> _ABOUT THIS TASK_
Filter this listing down to the lines that contain the word "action", and copy them.

> _MATERIAL PROVIDED_

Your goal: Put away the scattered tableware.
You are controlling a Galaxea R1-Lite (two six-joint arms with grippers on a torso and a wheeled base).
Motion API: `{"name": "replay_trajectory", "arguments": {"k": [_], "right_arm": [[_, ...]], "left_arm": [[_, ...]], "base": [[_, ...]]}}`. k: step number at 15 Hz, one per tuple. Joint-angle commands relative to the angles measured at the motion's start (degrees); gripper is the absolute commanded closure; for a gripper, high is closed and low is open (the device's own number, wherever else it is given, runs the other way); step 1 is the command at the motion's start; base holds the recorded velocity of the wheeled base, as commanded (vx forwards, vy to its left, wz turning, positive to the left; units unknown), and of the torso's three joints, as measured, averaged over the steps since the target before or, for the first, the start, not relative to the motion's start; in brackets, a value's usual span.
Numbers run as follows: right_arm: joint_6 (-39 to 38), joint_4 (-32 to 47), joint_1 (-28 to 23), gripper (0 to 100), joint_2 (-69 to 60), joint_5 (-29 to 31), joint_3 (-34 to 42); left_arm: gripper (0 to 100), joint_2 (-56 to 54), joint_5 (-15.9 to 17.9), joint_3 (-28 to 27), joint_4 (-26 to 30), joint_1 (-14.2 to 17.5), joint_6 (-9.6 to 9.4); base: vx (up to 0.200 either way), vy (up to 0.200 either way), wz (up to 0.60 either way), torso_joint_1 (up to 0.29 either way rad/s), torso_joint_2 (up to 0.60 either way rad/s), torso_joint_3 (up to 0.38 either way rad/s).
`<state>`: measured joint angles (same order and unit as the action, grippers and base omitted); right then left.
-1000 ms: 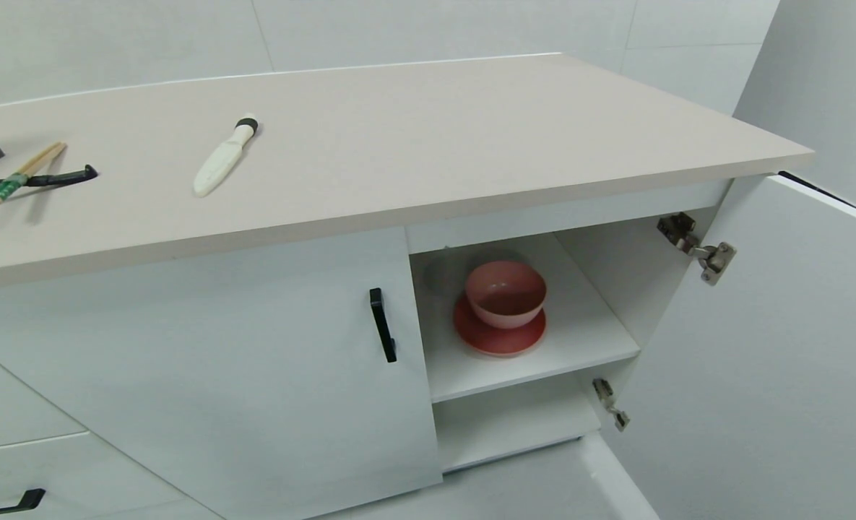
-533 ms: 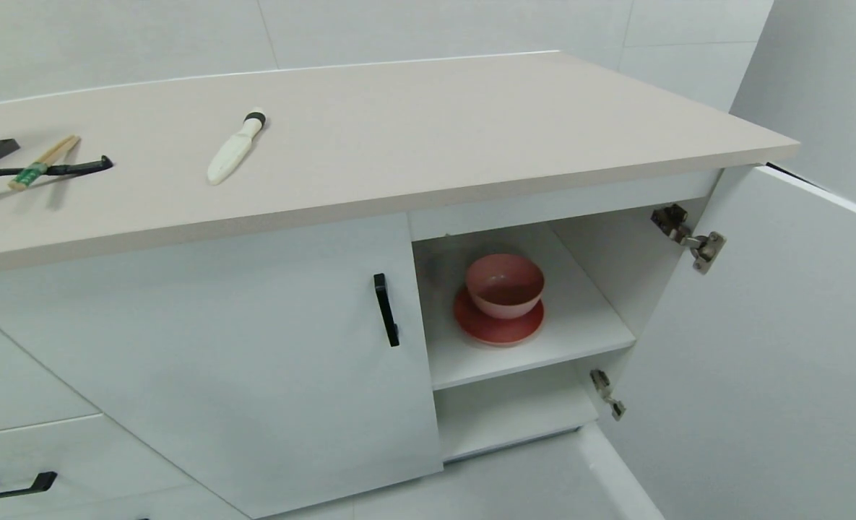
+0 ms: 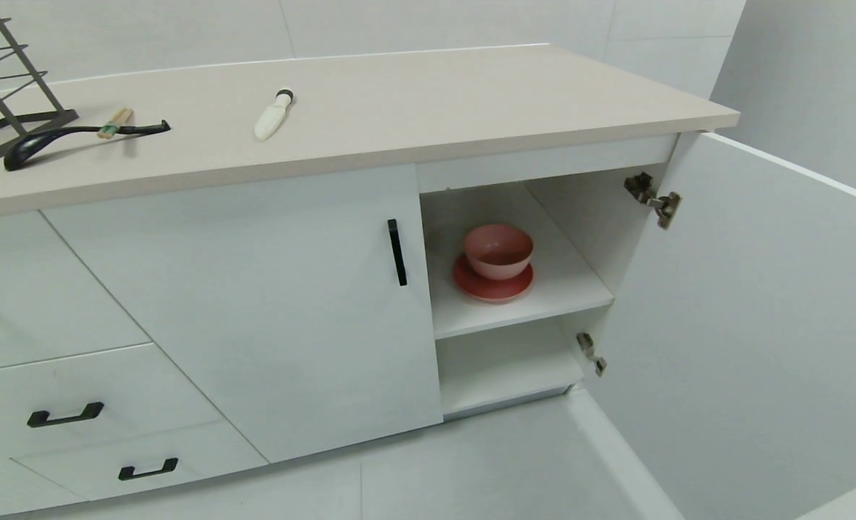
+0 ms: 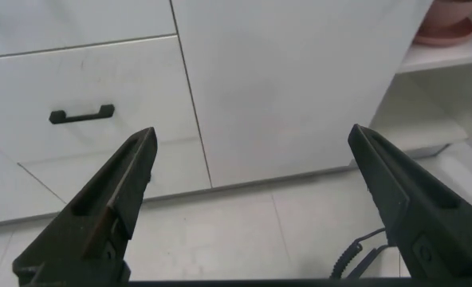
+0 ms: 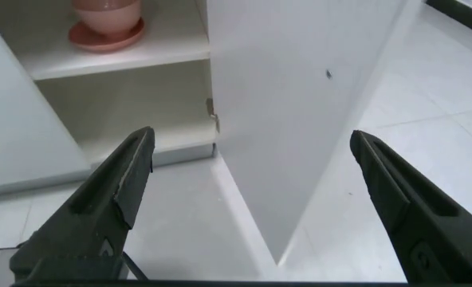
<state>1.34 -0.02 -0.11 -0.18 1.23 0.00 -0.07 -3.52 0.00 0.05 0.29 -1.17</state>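
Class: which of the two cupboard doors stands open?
The right door, swung out, baring the pink bowl on its plate; the left door, with the black handle, is shut.

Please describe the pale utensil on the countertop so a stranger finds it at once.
Look at the beige countertop above the closed cabinet door. The pale utensil lies alone, right of the black ladle and chopsticks; only it is cream-white with a black band.

Head camera looks down at cabinet [image 3: 254, 303]; 2 low wrist cameras share its bowl [image 3: 498, 249].
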Motion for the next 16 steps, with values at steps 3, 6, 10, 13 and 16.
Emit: {"name": "replay_trajectory", "arguments": {"k": [3, 6, 10, 13, 16], "right_arm": [[-0.2, 0.0, 0.0, 0, 0.2, 0.0, 0.0], [-0.5, 0.0, 0.0, 0, 0.2, 0.1, 0.0], [-0.5, 0.0, 0.0, 0, 0.2, 0.1, 0.0], [-1.3, 0.0, 0.0, 0, 0.2, 0.2, 0.0], [-1.2, 0.0, 0.0, 0, 0.2, 0.2, 0.0]], "left_arm": [[0, 0.1, 0.0, 0.0, 0.0, 0.1, 0.12], [0, 0.1, 0.0, 0.0, 0.0, 0.1, 0.20], [0, 0.1, -0.1, 0.0, -0.1, 0.1, 0.29], [0, 0.1, 0.0, 0.0, -0.1, 0.1, 0.47], [0, 0.1, -0.1, 0.0, -0.1, 0.1, 0.99]], "base": [[0.000, -0.200, 0.00, 0.002, 0.00, 0.001], [-0.067, -0.133, 0.00, 0.005, 0.00, 0.004], [-0.200, 0.000, 0.00, 0.004, 0.00, -0.002], [-0.200, 0.000, 0.00, 0.004, 0.00, 0.001], [0.000, -0.200, 0.00, 0.002, 0.00, 0.005]]}}
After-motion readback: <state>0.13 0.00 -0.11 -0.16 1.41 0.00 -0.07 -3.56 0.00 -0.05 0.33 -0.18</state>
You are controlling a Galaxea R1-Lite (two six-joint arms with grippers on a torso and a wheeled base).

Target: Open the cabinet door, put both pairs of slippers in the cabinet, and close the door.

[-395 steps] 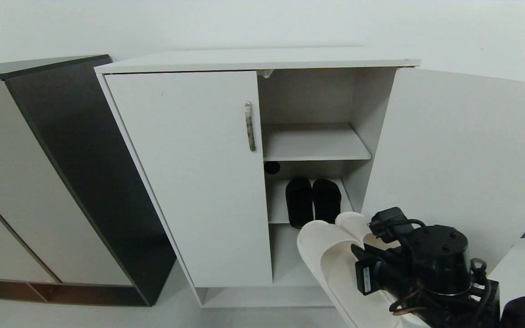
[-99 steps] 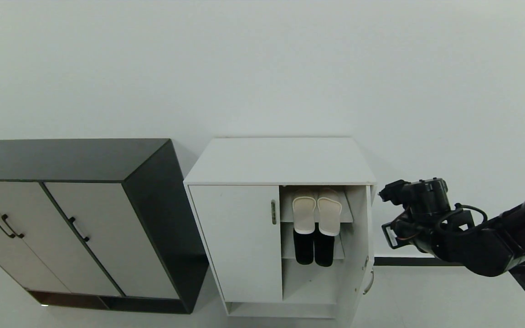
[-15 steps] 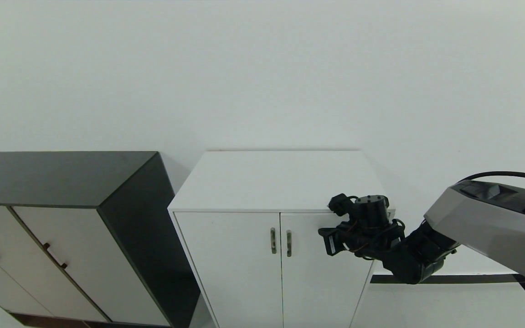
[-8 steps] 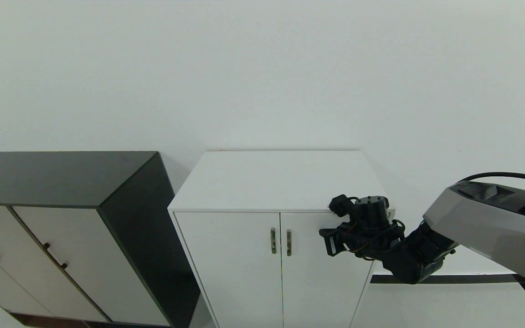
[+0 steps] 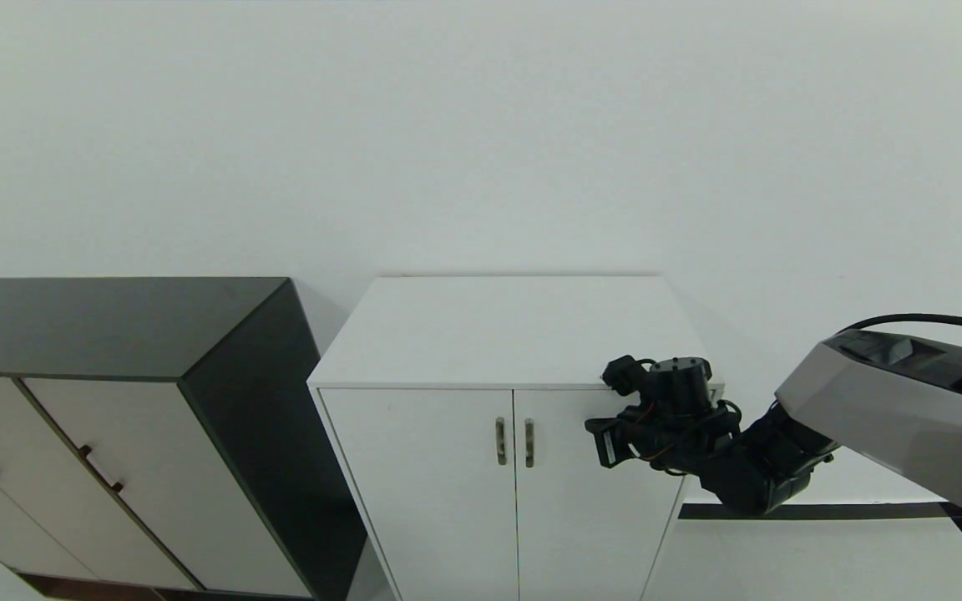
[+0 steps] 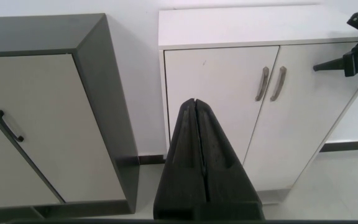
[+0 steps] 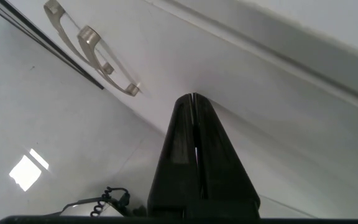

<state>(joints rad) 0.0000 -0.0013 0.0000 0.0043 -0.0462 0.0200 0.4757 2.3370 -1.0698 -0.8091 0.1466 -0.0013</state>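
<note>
The white cabinet (image 5: 504,330) stands in the lower middle of the head view, against a plain pale wall (image 5: 481,125). It has a flat white top board and two tall plain white doors, and the bottom edge of the frame cuts it off. The left door (image 5: 422,492) and the right door (image 5: 581,522) are both shut and flush, with only a thin dark seam (image 5: 516,517) between them. Two slim vertical handles (image 5: 500,441) of brushed metal sit on either side of that seam, high on the doors.

The right gripper (image 7: 193,99) comes in from the right of the head view, in front of the upper part of the right door, right of the handles and just under the top board. Its fingers are pressed together with no gap. The right wrist view shows their tips at the door's face, seemingly touching it.

The left gripper (image 6: 195,104) is held well back from the furniture, pointing toward the white cabinet's left door. Its fingers are together too, and nothing is between them.

Just beside the white cabinet, at the lower left of the head view, is a dark cabinet (image 5: 113,325) with a black top and side, pale grey doors and black handles. At the lower right a black strip (image 5: 815,511) runs along the pale floor (image 5: 782,559).
</note>
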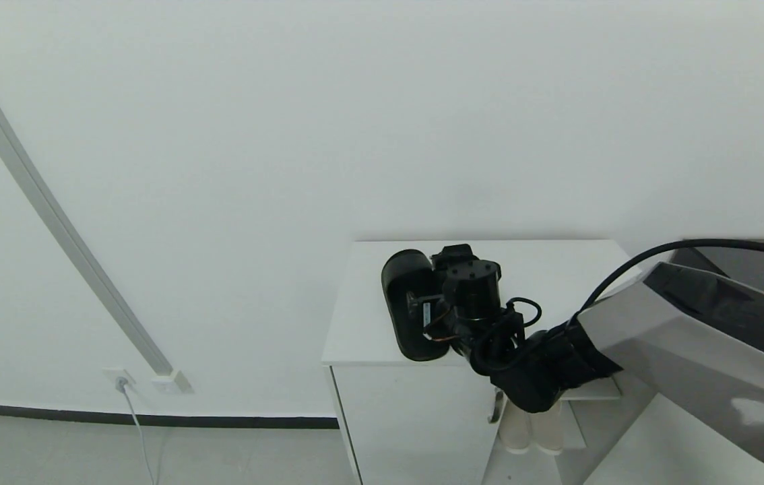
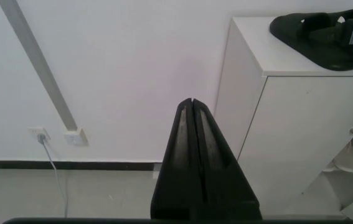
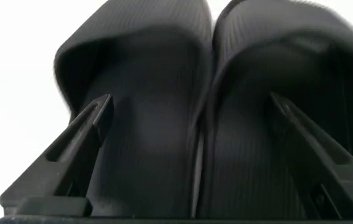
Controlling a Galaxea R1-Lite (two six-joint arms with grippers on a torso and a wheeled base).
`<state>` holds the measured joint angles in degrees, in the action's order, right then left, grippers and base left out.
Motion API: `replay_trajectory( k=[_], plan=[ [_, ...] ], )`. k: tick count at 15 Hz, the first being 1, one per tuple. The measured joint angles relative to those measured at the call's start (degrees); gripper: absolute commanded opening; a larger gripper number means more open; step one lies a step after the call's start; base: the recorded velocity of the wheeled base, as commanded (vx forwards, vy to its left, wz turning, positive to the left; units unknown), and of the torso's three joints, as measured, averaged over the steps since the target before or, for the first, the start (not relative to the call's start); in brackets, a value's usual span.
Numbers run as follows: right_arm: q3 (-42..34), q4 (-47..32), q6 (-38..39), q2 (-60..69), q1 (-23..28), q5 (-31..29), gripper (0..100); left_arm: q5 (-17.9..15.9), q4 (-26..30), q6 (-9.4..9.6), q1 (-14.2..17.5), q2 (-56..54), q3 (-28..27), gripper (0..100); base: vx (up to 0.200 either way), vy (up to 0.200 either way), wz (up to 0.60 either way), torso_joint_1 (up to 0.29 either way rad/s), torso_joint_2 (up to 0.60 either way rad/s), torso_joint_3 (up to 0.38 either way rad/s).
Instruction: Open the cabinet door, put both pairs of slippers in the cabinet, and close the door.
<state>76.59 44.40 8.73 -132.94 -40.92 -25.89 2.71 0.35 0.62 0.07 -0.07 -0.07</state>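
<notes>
A pair of black slippers point(image 1: 409, 306) lies on top of the white cabinet point(image 1: 355, 316); in the left wrist view the black slippers point(image 2: 316, 34) rest near the top's front edge. My right gripper point(image 1: 446, 296) is down over them, open, its two fingers point(image 3: 86, 140) spread above the ribbed straps of both black slippers point(image 3: 164, 124). Whether the fingers touch them is unclear. The cabinet's right side stands open, and a pale pair of slippers point(image 1: 530, 428) sits on a shelf inside. My left gripper point(image 2: 192, 109) is shut and empty, low and left of the cabinet point(image 2: 288, 124).
The left cabinet door point(image 1: 416, 424) is closed, with a handle point(image 1: 495, 407) at its edge. A slanted cable duct point(image 1: 52, 215) runs down the wall to a socket with a plugged cord point(image 1: 122, 384). Open floor lies left of the cabinet.
</notes>
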Motion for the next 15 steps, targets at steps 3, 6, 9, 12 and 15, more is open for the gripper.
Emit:
replay_trajectory(
  k=[3,6,9,12,15],
  plan=[
    [0.8,0.0,-0.9,-0.9,0.3,-0.2,0,0.0,0.0,-0.02,0.0,0.0,0.0,0,0.000,0.000,0.00,0.000,0.00,0.000],
    [1.1,0.1,-1.0,-1.5,0.3,-0.2,0,0.0,0.0,0.00,0.0,0.0,0.0,0,0.000,0.000,0.00,0.000,0.00,0.000],
    [0.7,0.6,-1.0,-1.2,0.4,-0.2,0,0.0,0.0,-0.05,0.0,0.0,0.0,0,0.000,0.000,0.00,0.000,0.00,0.000],
    [-3.2,0.7,-1.0,2.5,0.4,0.3,0,0.1,0.0,-0.09,0.0,0.0,0.0,0,0.000,0.000,0.00,0.000,0.00,0.000],
    [-13.5,2.4,-1.2,11.8,0.4,5.7,0,0.0,0.0,-0.02,0.0,0.0,0.0,0,0.000,0.000,0.00,0.000,0.00,0.000]
  ],
)
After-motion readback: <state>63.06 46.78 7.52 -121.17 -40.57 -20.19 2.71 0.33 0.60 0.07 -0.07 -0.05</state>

> _EXERCISE RESULT_
`<state>`: measured joint angles (same order and unit as the action, grippers and base omitted); right then left.
`<state>` holds the measured joint angles in degrees, in the action's order, right then left, grippers and base left out.

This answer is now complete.